“Non finirà qua”: interviene l’amministrazione sulla bocciatura di passaggio di Gela a Catania

L’amministrazione comunale di Gela interviene dopo la discussione all’Ars sulla proposta di non passaggio all’esame degli articoli del Ddl relativi all’adesione della città del Golfo alla Città Metropolitana di Catania.
Il punto all’ordine del giorno, cioè la non discussione del disegno di legge, è stato approvato nella seduta di ieri.

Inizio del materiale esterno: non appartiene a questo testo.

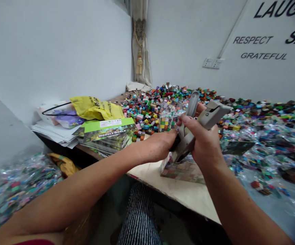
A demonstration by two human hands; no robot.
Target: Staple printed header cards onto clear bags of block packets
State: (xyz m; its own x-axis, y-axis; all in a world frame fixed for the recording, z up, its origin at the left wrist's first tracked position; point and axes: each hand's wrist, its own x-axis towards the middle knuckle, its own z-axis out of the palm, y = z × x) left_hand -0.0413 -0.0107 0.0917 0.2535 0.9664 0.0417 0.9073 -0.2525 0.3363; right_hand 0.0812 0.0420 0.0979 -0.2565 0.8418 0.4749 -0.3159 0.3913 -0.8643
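Note:
My right hand is closed around a grey two-armed hand tool that looks like a stapler, its arms spread apart and pointing up. Against the tool's lower part, my left hand is closed; its fingertips are mostly hidden behind the tool, so what they grip does not show. Below both hands a box with a printed pixel pattern lies on the pale table. Just behind the hands there is a clear plastic bag of small coloured blocks, partly covered by the tool.
Loose coloured blocks are heaped along the wall. Bagged blocks spread over the right side. To the left are stacked booklets, a yellow bag and papers. More bagged pieces lie lower left.

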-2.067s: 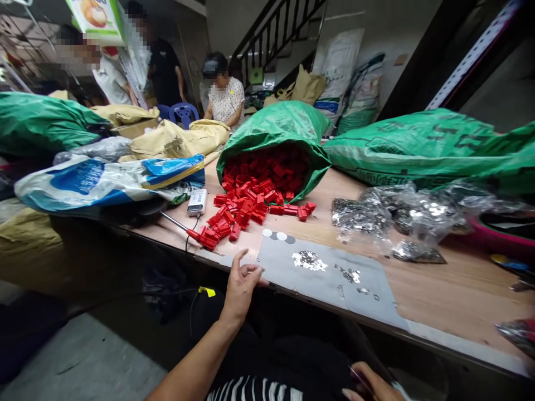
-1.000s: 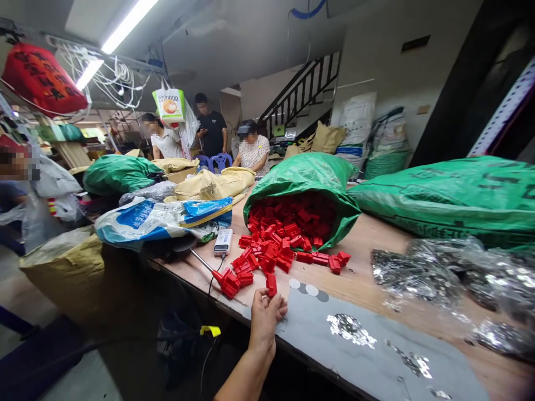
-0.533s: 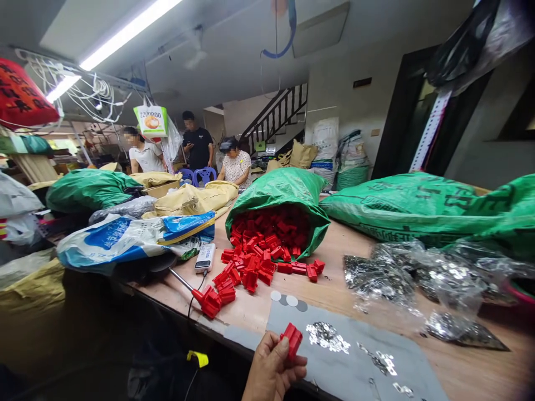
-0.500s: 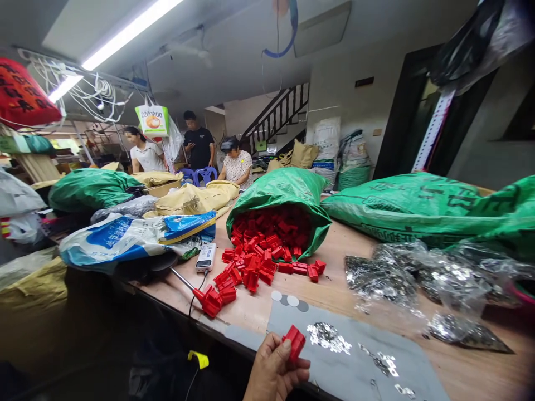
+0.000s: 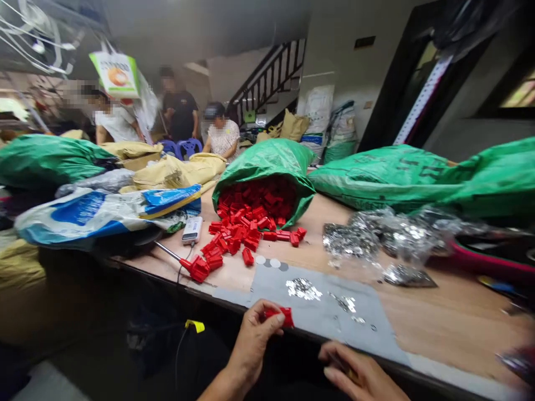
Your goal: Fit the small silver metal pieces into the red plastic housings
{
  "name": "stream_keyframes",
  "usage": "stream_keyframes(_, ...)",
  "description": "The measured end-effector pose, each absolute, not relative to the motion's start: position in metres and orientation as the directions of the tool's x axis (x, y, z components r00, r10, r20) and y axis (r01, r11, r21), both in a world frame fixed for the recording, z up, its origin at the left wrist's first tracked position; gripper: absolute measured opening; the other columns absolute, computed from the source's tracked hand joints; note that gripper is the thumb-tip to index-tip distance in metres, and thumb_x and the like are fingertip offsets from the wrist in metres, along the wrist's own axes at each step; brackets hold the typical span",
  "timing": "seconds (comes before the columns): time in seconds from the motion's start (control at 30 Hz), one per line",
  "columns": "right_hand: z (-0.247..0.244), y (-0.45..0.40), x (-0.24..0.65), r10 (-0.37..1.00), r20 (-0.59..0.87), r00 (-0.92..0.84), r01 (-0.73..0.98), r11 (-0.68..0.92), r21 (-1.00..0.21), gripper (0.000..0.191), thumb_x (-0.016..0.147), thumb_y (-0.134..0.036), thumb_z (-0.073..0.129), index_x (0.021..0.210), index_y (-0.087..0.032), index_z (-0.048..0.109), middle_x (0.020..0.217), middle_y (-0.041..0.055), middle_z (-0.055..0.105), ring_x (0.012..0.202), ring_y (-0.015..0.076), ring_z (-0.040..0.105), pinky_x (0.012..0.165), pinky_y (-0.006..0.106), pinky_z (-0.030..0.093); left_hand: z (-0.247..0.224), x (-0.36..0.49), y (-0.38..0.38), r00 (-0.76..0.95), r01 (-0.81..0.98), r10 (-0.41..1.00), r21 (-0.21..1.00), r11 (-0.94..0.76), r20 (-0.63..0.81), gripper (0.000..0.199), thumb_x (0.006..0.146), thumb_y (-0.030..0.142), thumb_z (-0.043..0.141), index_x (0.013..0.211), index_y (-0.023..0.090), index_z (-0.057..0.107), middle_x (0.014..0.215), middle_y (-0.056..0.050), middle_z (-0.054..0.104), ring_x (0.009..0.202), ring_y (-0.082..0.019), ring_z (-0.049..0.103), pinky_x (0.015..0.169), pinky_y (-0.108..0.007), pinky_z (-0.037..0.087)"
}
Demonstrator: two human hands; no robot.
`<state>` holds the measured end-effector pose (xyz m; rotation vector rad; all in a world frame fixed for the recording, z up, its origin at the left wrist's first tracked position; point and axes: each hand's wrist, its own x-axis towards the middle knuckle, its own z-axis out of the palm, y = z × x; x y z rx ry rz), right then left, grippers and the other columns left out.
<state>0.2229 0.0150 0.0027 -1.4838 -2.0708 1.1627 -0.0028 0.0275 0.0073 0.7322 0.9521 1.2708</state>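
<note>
My left hand (image 5: 261, 328) grips a red plastic part (image 5: 286, 317) between thumb and fingers, just off the table's front edge. To its right, my right hand (image 5: 349, 365) is curled and smeared by motion; something slim and brownish shows in it, too blurred to name. Beyond both hands lies a grey mat (image 5: 267, 284) bearing a heap of small shiny metal pieces (image 5: 304, 289) and a smaller scatter (image 5: 346, 302). Many more red plastic parts (image 5: 251, 223) spill from the mouth of a green sack (image 5: 271, 153).
A metal rod with a red end (image 5: 198, 268) lies at the table's front edge, near a white device (image 5: 192, 230) with a cable. Clear bags of metal pieces (image 5: 351, 239) lie right. Green sacks (image 5: 376, 172) and a blue-white bag (image 5: 83, 217) flank the pile. Several people are behind.
My right hand has come into view at lower right. My left hand has moved slightly left and up with the red part, now turned more level. The camera view has tilted down and shifted right.
</note>
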Motion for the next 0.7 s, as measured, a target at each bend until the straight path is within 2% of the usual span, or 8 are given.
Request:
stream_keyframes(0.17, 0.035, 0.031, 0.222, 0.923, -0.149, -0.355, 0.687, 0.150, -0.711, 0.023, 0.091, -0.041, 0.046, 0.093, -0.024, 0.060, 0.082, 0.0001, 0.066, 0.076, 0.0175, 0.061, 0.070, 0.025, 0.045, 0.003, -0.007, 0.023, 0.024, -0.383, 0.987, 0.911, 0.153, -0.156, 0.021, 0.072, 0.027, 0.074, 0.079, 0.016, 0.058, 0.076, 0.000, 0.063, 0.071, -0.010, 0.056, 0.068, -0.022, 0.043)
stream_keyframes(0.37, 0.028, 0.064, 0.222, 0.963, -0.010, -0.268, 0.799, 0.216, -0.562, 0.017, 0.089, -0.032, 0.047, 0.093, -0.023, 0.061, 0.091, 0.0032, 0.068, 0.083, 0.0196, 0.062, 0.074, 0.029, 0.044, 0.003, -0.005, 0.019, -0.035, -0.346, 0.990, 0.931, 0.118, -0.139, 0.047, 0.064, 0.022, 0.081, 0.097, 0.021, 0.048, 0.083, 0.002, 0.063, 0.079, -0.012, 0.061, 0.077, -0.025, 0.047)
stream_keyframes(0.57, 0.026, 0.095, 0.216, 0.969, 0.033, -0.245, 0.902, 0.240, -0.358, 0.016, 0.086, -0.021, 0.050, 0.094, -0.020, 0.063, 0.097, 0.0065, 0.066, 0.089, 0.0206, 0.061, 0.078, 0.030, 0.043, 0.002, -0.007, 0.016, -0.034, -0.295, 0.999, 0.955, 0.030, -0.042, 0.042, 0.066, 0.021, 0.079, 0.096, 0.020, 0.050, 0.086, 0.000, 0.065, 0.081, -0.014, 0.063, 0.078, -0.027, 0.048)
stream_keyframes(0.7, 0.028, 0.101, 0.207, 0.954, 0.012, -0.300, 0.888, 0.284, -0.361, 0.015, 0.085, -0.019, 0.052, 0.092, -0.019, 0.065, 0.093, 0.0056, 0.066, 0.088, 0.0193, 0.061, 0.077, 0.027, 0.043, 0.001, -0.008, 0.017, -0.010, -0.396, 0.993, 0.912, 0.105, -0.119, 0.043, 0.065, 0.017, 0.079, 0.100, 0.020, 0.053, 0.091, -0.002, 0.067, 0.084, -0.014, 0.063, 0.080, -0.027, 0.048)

“Ora il Governo Regionale ripresenti con urgenza un nuovo disegno di legge, prima della convocazione dei comizi elettorali – ha esclamato il sindaco di Gela, Domenico Messinese -. Quello che si è consumato – ha continuato il primo cittadino – è un atto grave della Regione Siciliana che continua a mantenere nel limbo i Comuni che hanno già deliberato il passaggio”.
Per l’assessore comunale Francesco Salinitro: “Sono risibili le motivazioni della commissione Affari Istituzionali all’Ars per il quale persino le inadempienze regionali sono state addotte come motivazioni per non votare i nuovi confini territoriali e la falsa informazione che il referendum si riferiva all’adesione al Libero Consorzio di Catania e non alla Città Metropolitana, dimenticando che in Sicilia esistono solo Liberi Consorzi dei quali tre sono definiti Città Metropolitane. Un atto contro le leggi che la stessa Regione ha scelto di darsi. Un atto irridente – ha concluso Salinitro – nei confronti della città di Gela e dei Comuni che hanno compiuto scelte di libertà”.
L’amministrazione comunale annuncia battaglia. “È inaccettabile e non finirà qui – hanno detto ancora gli amministratori comunali -. In Sicilia è in gioco il valore e il senso della democrazia”.